→ **About this exercise**
The expected output is the complete data, reproduced exactly.

→ **Records for the exercise**
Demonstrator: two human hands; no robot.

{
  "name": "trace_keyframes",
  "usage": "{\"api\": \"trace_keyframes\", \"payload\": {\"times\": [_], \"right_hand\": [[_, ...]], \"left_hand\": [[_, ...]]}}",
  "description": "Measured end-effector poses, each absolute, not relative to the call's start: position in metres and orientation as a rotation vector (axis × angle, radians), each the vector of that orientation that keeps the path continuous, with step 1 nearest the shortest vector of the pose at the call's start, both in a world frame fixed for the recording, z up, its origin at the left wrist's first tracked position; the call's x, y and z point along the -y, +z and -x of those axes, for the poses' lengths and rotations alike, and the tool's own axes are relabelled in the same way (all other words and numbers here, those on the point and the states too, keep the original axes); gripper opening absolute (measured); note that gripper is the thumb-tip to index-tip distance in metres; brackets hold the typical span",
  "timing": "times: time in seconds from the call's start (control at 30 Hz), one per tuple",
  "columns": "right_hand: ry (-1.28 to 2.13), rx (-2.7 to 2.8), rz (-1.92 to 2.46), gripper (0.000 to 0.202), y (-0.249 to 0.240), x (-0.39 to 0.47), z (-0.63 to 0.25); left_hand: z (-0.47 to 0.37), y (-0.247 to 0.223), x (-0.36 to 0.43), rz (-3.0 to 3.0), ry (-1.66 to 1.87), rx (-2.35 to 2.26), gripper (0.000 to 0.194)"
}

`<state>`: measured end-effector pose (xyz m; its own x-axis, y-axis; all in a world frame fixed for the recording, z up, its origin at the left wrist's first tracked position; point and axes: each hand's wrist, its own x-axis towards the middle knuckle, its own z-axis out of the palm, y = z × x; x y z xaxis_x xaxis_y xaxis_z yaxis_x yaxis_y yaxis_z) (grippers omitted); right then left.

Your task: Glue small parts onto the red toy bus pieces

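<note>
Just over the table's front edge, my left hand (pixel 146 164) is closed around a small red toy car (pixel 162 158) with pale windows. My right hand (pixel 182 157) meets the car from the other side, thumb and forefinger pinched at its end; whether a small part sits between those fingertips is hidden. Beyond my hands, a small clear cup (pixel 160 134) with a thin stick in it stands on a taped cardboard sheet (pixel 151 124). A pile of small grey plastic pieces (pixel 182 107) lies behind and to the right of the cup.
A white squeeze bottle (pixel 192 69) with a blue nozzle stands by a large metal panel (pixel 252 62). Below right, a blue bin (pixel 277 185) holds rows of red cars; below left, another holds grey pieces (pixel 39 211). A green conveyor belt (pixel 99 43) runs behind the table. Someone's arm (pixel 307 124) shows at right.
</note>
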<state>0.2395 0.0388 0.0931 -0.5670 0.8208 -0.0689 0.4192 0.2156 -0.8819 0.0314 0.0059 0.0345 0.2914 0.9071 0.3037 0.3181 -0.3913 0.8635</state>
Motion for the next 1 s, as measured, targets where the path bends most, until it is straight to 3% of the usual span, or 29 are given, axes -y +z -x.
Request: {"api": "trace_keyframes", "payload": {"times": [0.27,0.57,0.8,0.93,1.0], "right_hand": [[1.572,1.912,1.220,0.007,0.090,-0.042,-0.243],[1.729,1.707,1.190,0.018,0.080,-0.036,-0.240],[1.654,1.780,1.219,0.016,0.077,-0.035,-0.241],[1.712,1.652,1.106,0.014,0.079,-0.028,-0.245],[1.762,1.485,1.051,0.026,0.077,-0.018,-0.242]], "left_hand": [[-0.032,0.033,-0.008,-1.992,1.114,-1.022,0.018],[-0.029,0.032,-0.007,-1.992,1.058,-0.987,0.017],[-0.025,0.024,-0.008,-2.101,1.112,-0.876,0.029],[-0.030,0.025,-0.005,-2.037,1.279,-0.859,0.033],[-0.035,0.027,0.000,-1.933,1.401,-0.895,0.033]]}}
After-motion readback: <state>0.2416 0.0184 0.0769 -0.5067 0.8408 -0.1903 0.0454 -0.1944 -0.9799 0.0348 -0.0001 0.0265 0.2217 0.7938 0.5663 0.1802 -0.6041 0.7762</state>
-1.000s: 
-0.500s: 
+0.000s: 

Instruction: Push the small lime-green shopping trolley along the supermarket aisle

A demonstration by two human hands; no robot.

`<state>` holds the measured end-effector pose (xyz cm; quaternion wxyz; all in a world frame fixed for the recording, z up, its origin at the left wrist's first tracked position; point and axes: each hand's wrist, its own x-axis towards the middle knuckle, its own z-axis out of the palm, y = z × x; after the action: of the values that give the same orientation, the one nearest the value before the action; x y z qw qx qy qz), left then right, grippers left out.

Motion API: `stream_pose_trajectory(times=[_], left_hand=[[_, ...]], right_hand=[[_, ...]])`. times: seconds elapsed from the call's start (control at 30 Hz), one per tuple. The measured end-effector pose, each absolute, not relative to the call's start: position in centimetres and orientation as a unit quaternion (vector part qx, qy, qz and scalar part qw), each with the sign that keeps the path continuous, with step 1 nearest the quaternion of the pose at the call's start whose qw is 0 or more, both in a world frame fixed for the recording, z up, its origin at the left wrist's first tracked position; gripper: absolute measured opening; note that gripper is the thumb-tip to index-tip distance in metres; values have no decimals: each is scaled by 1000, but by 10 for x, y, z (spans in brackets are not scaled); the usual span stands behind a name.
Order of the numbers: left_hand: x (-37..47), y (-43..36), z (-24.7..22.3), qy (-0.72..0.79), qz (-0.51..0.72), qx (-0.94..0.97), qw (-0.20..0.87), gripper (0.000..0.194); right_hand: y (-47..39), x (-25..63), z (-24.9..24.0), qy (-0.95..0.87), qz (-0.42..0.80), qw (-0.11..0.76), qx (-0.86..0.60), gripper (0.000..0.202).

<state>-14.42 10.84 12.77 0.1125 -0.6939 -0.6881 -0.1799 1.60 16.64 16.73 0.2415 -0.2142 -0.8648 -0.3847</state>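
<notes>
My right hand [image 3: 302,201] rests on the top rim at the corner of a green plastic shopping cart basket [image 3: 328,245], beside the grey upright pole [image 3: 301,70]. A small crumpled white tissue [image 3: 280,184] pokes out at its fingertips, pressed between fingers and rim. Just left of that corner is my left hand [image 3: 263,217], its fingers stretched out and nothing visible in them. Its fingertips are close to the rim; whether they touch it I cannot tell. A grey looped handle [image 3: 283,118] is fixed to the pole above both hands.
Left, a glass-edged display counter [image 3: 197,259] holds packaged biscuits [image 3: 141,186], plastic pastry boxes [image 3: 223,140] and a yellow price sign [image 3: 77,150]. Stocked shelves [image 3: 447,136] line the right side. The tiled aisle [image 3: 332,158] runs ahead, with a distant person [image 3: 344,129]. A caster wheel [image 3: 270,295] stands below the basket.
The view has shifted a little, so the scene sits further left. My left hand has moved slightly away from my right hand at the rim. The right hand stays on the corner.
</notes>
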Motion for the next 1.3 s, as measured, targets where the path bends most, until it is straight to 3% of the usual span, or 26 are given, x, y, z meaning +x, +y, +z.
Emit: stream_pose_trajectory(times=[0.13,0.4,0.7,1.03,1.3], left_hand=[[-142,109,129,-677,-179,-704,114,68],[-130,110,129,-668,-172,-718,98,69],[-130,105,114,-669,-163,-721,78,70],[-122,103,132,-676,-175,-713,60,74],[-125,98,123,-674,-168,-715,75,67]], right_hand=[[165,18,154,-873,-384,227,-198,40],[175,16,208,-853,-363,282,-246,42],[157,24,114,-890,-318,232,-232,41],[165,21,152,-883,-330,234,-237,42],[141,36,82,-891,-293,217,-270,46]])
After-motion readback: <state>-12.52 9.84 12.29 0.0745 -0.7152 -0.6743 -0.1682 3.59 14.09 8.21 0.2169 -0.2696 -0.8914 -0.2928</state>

→ **Finished exercise**
Demonstrator: two human hands; no robot.

{
  "name": "trace_keyframes",
  "usage": "{\"api\": \"trace_keyframes\", \"payload\": {\"times\": [_], \"right_hand\": [[_, ...]], \"left_hand\": [[_, ...]]}}",
  "description": "Measured end-effector poses, each absolute, not relative to the call's start: position in metres and orientation as a rotation vector (axis × angle, radians), each the vector of that orientation that keeps the path continuous, with step 1 nearest the shortest vector of the pose at the call's start, both in a world frame fixed for the recording, z up, its origin at the left wrist's first tracked position; the call's x, y and z point along the -y, +z and -x of those axes, for the poses' lengths and rotations alike, and the tool's own axes are relabelled in the same way (all other words and numbers here, those on the point and the states too, keep the original axes); gripper opening absolute (measured); note that gripper is the thumb-tip to index-tip distance in metres; brackets hold the typical span",
  "timing": "times: time in seconds from the call's start (control at 30 Hz), one per tuple",
  "columns": "right_hand: ry (-1.28 to 2.13), rx (-2.7 to 2.8), rz (-1.92 to 2.46), gripper (0.000 to 0.202), y (-0.249 to 0.240), x (-0.39 to 0.47), z (-0.63 to 0.25); left_hand: z (-0.47 to 0.37), y (-0.247 to 0.223), x (-0.36 to 0.43), rz (-3.0 to 3.0), ry (-1.66 to 1.87), rx (-2.35 to 2.26), gripper (0.000 to 0.194)"
}

`<state>`: measured end-effector pose (xyz m; its own x-axis, y-axis; all in a world frame fixed for the recording, z up, its origin at the left wrist's first tracked position; point and axes: each hand's wrist, its own x-axis towards the middle knuckle, its own z-axis out of the palm, y = z × x; x y z xaxis_x xaxis_y xaxis_z yaxis_x yaxis_y yaxis_z) (grippers omitted); right then left.

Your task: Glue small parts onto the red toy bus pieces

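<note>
Just over the table's front edge, my left hand (pixel 146 164) is closed around a small red toy car (pixel 162 158) with pale windows. My right hand (pixel 182 157) meets the car from the other side, thumb and forefinger pinched at its end; whether a small part sits between those fingertips is hidden. Beyond my hands, a small clear cup (pixel 160 134) with a thin stick in it stands on a taped cardboard sheet (pixel 151 124). A pile of small grey plastic pieces (pixel 182 107) lies behind and to the right of the cup.
A white squeeze bottle (pixel 192 69) with a blue nozzle stands by a large metal panel (pixel 252 62). Below right, a blue bin (pixel 277 185) holds rows of red cars; below left, another holds grey pieces (pixel 39 211). A green conveyor belt (pixel 99 43) runs behind the table. Someone's arm (pixel 307 124) shows at right.
</note>
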<state>0.2395 0.0388 0.0931 -0.5670 0.8208 -0.0689 0.4192 0.2156 -0.8819 0.0314 0.0059 0.0345 0.2914 0.9071 0.3037 0.3181 -0.3913 0.8635</state>
Motion for the next 1 s, as measured, targets where the path bends most, until it is straight to 3% of the usual span, or 29 are given, axes -y +z -x.
Request: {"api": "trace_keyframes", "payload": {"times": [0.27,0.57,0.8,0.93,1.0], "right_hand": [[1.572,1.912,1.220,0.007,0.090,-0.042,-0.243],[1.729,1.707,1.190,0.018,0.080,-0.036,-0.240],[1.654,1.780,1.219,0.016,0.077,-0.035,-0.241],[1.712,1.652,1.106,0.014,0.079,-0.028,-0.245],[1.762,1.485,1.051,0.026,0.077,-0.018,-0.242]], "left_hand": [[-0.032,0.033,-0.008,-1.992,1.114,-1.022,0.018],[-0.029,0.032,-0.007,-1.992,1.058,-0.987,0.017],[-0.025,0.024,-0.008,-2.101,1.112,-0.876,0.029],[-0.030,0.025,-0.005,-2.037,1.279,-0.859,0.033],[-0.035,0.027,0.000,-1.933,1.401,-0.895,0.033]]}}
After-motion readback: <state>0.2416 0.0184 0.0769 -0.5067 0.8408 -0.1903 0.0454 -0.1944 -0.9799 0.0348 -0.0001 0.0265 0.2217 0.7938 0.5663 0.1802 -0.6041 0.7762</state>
-1.000s: 
-0.500s: 
+0.000s: 

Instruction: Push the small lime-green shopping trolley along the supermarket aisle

A demonstration by two human hands; no robot.

`<state>` holds the measured end-effector pose (xyz cm; quaternion wxyz; all in a world frame fixed for the recording, z up, its origin at the left wrist's first tracked position; point and axes: each hand's wrist, its own x-axis towards the middle knuckle, its own z-axis out of the palm, y = z × x; after the action: of the values that give the same orientation, the one nearest the value before the action; x y z qw qx qy qz), left then right, grippers left out.

Motion API: `stream_pose_trajectory(times=[_], left_hand=[[_, ...]], right_hand=[[_, ...]])`. times: seconds elapsed from the call's start (control at 30 Hz), one per tuple. The measured end-effector pose, each absolute, not relative to the call's start: position in centimetres and orientation as a unit quaternion (vector part qx, qy, qz and scalar part qw), each with the sign that keeps the path continuous, with step 1 nearest the quaternion of the pose at the call's start whose qw is 0 or more, both in a world frame fixed for the recording, z up, its origin at the left wrist's first tracked position; gripper: absolute measured opening; note that gripper is the thumb-tip to index-tip distance in metres; values have no decimals: each is scaled by 1000, but by 10 for x, y, z (spans in brackets are not scaled); the usual span stands behind a name.
Order of the numbers: left_hand: x (-37..47), y (-43..36), z (-24.7..22.3), qy (-0.72..0.79), qz (-0.51..0.72), qx (-0.94..0.97), qw (-0.20..0.87), gripper (0.000..0.194); right_hand: y (-47..39), x (-25..63), z (-24.9..24.0), qy (-0.95..0.87), qz (-0.42..0.80), qw (-0.11..0.76), qx (-0.86..0.60), gripper (0.000..0.202).

<state>-14.42 10.84 12.77 0.1125 -0.6939 -0.6881 -0.1799 1.60 16.64 16.73 0.2415 -0.2142 -0.8648 -0.3847</state>
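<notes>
My right hand [image 3: 302,201] rests on the top rim at the corner of a green plastic shopping cart basket [image 3: 328,245], beside the grey upright pole [image 3: 301,70]. A small crumpled white tissue [image 3: 280,184] pokes out at its fingertips, pressed between fingers and rim. Just left of that corner is my left hand [image 3: 263,217], its fingers stretched out and nothing visible in them. Its fingertips are close to the rim; whether they touch it I cannot tell. A grey looped handle [image 3: 283,118] is fixed to the pole above both hands.
Left, a glass-edged display counter [image 3: 197,259] holds packaged biscuits [image 3: 141,186], plastic pastry boxes [image 3: 223,140] and a yellow price sign [image 3: 77,150]. Stocked shelves [image 3: 447,136] line the right side. The tiled aisle [image 3: 332,158] runs ahead, with a distant person [image 3: 344,129]. A caster wheel [image 3: 270,295] stands below the basket.
The view has shifted a little, so the scene sits further left. My left hand has moved slightly away from my right hand at the rim. The right hand stays on the corner.
</notes>
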Motion for the next 1.3 s, as measured, targets where the path bends most, until it is straight to 3% of the usual span, or 26 are given, x, y, z meaning +x, +y, +z.
Emit: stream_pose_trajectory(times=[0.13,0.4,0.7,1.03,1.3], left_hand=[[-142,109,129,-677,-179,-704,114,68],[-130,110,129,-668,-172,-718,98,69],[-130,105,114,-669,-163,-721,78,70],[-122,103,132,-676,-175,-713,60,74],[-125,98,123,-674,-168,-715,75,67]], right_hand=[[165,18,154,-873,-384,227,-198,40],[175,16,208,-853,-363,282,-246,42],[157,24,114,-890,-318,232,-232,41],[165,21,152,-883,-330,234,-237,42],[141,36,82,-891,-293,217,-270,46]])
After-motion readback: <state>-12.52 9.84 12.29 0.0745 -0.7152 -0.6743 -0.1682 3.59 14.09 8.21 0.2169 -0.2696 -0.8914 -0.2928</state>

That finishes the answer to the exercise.